16. Verweerder heeft zich ter zitting op het standpunt gesteld dat de boetebeschikking kan vervallen. De rechtbank sluit zich hierbij aan en zal het beroep daarom gegrond verklaren.”
Beoordeling van het hoger beroep
7.1. Het Hof is van oordeel dat de rechtbank op goede gronden een juiste beslissing heeft genomen en maakt deze uitspraak en de gronden waarop zij steunt tot de zijne. Van de zijde van belanghebbende zijn naar het oordeel van het Hof geen feiten en/of omstandigheden dan wel juridische argumenten aangedragen welke tot een andersluidend oordeel zouden moeten leiden dan waartoe de rechtbank is gekomen.

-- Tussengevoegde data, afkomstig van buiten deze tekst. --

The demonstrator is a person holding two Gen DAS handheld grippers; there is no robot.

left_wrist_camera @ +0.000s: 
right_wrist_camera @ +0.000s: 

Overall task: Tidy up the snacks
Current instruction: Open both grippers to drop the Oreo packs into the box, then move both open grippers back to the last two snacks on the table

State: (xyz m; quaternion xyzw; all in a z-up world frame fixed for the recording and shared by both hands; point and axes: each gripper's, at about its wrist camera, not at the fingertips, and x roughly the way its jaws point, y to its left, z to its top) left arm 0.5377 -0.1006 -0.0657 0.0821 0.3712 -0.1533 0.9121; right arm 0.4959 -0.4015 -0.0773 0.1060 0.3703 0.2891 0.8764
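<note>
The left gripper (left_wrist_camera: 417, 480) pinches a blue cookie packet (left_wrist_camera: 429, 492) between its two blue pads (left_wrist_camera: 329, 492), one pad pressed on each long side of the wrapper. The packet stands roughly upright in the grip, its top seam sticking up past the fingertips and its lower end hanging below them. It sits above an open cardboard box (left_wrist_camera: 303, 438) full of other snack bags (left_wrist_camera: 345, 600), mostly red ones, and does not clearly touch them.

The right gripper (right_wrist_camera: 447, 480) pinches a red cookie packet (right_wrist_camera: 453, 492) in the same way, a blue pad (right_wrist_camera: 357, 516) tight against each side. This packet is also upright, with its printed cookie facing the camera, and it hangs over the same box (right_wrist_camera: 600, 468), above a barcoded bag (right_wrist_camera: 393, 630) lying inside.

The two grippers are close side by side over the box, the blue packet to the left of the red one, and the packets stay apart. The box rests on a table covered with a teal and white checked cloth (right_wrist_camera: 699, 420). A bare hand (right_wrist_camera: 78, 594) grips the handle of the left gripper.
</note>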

7.2. Bijgevolg moet worden beslist als hierna is vermeld.
Proceskosten
8. Het Hof acht geen termen aanwezig voor een veroordeling in de proceskosten als bedoeld in artikel 8:75 van de Algemene wet bestuursrecht.
Beslissing
Het Gerechtshof bevestigt de uitspraak van de rechtbank.
Deze uitspraak is vastgesteld door mr. B. van Walderveen, mr. J.J.J. Engel en mr. drs. T.A. Gladpootjes, in tegenwoordigheid van de griffier mr. Y. Postema. De beslissing is op
17 oktober 2012 in het openbaar uitgesproken.
aangetekend aan
partijen verzonden:
Zowel de belanghebbende als het daartoe bevoegde bestuursorgaan kan binnen zes weken na de verzenddatum van deze uitspraak beroep in cassatie instellen bij de Hoge Raad der Nederlanden. Daarbij moet het volgende in acht worden genomen:
1. Bij het beroepschrift wordt een kopie van deze uitspraak gevoegd.
2. Het beroepschrift wordt ondertekend en bevat ten minste:
- de naam en het adres van de indiener;
- de dagtekening;
- de vermelding van de uitspraak waartegen het beroep in cassatie is
gericht;
- de gronden van het beroep in cassatie.
Het beroepschrift moet worden gezonden aan de Hoge Raad der Nederlanden (belastingkamer), Postbus 20303, 2500 EH Den Haag.
De partij die beroep in cassatie instelt is griffierecht verschuldigd en zal daarover bericht ontvangen van de griffier van de Hoge Raad. In het cassatieberoepschrift kan worden verzocht de wederpartij te veroordelen in de proceskosten.